**Prompt**
Which lines of the data contain the string "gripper"? Copy every one of them.
★ ★ ★ ★ ★ ★ ★
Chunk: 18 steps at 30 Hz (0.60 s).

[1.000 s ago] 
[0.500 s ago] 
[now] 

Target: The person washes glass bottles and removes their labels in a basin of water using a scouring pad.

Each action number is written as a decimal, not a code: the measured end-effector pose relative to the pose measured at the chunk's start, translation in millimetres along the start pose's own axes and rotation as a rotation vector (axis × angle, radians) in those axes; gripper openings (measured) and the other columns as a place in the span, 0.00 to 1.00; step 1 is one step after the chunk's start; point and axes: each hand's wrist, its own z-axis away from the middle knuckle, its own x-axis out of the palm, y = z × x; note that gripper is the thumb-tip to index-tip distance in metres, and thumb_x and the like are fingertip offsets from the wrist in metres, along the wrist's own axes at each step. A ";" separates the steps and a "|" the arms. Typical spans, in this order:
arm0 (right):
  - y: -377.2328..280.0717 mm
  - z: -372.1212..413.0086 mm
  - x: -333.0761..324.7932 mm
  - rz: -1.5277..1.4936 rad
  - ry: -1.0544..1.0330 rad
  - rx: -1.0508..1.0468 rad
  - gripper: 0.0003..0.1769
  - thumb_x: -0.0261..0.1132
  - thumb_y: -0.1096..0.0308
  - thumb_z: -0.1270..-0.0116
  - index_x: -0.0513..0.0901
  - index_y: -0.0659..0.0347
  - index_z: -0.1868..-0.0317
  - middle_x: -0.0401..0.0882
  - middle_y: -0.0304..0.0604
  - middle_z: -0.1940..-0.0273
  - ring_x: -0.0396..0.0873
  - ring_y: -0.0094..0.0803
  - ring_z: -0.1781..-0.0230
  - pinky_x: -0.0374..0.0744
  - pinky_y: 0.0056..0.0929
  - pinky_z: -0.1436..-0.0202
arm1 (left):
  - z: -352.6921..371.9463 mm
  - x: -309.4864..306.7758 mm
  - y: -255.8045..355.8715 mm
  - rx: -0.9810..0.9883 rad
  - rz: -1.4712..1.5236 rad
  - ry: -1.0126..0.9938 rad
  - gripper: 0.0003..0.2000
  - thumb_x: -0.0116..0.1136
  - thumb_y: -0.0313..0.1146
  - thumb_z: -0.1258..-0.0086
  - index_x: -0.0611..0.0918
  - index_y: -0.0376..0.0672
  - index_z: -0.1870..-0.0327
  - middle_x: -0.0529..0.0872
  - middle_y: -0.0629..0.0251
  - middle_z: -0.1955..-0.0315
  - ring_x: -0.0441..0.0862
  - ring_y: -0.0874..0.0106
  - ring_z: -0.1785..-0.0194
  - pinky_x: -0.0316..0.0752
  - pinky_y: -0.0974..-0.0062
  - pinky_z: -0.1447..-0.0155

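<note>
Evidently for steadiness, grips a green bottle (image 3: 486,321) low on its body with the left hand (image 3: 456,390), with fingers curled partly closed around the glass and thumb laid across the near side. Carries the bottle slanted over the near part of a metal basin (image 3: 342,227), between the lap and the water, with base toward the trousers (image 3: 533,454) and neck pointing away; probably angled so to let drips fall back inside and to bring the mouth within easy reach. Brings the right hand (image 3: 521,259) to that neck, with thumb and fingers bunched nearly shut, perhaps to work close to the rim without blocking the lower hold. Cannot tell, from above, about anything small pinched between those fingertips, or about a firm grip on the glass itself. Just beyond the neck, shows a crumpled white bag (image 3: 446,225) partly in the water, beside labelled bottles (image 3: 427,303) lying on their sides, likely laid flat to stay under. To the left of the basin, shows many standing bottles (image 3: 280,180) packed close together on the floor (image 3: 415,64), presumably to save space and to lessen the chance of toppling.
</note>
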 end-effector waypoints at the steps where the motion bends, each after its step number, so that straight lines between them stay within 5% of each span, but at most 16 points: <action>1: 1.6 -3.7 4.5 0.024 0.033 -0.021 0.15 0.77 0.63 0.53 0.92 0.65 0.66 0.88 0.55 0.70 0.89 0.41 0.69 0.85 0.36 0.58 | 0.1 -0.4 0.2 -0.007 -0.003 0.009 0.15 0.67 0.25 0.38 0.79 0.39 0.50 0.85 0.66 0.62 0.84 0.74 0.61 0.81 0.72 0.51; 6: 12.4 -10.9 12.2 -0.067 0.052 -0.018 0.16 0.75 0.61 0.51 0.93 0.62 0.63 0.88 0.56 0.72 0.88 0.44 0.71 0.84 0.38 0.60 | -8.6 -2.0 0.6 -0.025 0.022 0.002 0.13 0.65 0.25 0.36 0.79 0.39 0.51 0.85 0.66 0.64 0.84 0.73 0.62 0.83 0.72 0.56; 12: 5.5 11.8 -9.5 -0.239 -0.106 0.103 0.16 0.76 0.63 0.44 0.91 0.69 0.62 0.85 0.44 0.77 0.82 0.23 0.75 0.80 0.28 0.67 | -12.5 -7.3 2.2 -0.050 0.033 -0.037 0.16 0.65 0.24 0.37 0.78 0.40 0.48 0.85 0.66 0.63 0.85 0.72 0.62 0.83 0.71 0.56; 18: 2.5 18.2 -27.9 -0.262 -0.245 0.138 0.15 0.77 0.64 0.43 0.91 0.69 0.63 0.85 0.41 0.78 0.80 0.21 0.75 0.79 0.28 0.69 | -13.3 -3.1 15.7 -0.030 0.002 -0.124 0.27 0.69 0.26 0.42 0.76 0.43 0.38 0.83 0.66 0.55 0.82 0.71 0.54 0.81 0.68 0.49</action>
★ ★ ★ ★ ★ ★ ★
**Answer box**
Each action number is written as a decimal, not a code: the measured end-effector pose relative to the pose measured at the chunk's start, translation in millimetres along the start pose's own axes and rotation as a rotation vector (axis × angle, radians) in those axes; gripper openings (measured) and the other columns as a place in the span, 0.00 to 1.00; step 1 is one step after the chunk's start; point and axes: each hand's wrist, its own z-axis away from the middle knuckle, its own x-axis out of the palm, y = z × x; note that gripper is the thumb-tip to index-tip distance in metres, and thumb_x and the like are fingertip offsets from the wrist in metres, along the wrist's own axes at each step. A ";" separates the steps and a "|" the arms. Typical spans, in this order:
  - gripper: 0.0003..0.1769
  - gripper: 0.0003..0.2000

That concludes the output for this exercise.